The 10th French Army under Major General Charles Marie Emmanuel Mangin, aided by the 32nd American Division under Major General William G. Haan, began an attack on the 29th to drive the Germans from the Vesle and Aisne Rivers, to clear this sector for Pershing's St. Mihiel offensive. On the next day, Pershing took formal command of the St. Mihiel sector, and was ready to issue preparatory orders when Generalissimo Foch, who bad been made a Marshal of France at Bombon by Clemenceau on the 6th, came to him in person and suggested adoption of a plan that would have placed Major General Joseph Dégoutte in complete charge of the American forces. Pershing, knowing that Dégoutte had sacrificed many hundreds of American lives in July on the Aisne sector, refused point blank to allow his forces to be split up. Foch left Chaumont in a huff. On the 2nd of September, with Pershing standing firm as a rock, Foch capitulated. He agreed that the Americans should fight as an American army. And Pershing chose to fight east of the Argonne, at St. Mihiel.

The actual concentration of more than 500,000 American soldiers was done chiefly at night. Troops were concealed in the forests or other remote places during the day, and the men resumed the march at nightfall, proceeding in silence and without lights, Most of the railway trains and motor transports were owned by the French, and were handled by them during these movements. On the 29th of August the headquarters of the First American Army were transferred from Neufchâteau to Ligny-en-Barrois, 25 miles southwest of St. Mihiel, at Pershing's orders.

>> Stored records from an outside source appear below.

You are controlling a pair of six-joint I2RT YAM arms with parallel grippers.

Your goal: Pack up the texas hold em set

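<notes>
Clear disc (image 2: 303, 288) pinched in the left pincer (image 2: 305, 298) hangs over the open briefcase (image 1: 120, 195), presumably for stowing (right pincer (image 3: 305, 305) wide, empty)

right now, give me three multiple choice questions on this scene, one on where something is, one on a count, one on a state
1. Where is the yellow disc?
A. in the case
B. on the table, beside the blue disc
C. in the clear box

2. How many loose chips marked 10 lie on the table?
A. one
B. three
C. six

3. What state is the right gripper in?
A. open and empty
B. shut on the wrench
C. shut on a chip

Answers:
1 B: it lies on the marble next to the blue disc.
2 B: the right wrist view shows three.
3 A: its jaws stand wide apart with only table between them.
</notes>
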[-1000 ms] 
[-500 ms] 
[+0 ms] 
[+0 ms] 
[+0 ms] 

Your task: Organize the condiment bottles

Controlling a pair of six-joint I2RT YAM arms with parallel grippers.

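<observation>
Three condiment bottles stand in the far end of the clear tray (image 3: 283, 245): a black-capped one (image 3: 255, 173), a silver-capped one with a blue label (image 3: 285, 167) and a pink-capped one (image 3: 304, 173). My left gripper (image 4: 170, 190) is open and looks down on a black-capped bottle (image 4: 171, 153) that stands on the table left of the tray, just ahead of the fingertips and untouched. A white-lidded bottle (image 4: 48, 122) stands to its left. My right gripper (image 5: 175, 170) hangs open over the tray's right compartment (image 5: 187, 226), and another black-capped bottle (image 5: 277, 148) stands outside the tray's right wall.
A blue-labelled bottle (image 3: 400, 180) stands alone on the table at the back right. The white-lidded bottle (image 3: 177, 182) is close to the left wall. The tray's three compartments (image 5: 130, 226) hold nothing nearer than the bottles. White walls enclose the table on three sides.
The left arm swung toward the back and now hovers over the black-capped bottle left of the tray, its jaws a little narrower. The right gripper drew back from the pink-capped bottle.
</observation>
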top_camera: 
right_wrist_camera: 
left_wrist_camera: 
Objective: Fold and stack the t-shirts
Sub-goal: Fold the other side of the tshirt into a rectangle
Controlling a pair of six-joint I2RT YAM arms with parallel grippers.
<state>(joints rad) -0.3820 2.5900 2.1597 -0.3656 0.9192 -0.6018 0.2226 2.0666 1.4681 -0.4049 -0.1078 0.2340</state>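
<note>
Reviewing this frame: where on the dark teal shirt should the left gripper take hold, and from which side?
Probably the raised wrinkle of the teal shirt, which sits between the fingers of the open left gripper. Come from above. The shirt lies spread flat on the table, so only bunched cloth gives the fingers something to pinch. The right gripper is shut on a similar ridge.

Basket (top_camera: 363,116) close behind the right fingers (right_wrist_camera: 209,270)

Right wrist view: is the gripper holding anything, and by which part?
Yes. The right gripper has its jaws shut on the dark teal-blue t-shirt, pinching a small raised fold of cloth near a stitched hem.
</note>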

And on the first of September, we moved by motor truck and ambulance to Vanincourt, as the 4th Division pushed onward into a sector that bad been in German hands continually since September of 1914---a region back of which lay the enemy's all-important Mézières-Sedan-Metz railway system, and the enormously valuable Briey iron bases; a region so tightly held under the Teutonic domination for the preceding four years that French peasants and workers living in it had not the slightest suspicion of how the war was going or how the Allies were faring.

8. ST. MIHIEL

THE ST. MIHIEL SALIENT LAY TO THE EAST and south of the Argonne Forest, a fact which meant that if Pershing should attempt to reduce the Argonne salient first, the German concentration in the St. Mihiel sector would remain at his rear as he drove northward. Conceivably, by moving to the west from St. Mihiel, the Germans could have pinched off the Americans' source of supply and their communications, trapping Pershing between two German forces: ahead of him in the north and behind him in the south. Essentially, the battle of St. Mihiel was a tactical maneuver designed to clear that particular region of a not-too-powerful enemy who might at any moment have become dangerous.

Actually, however, the enemy was hard-pressed on the seaboard at this time. Haig, using forces which included the 27th and 30th Divisions of the United States Army, had smashed the Hindenburg Line on August 30, in an epic struggle in which 35 British divisions had beaten back 79 German divisions for a distance of 20 miles on a front 30 miles wide, and had taken 67,000 prisoners and 680 heavy guns.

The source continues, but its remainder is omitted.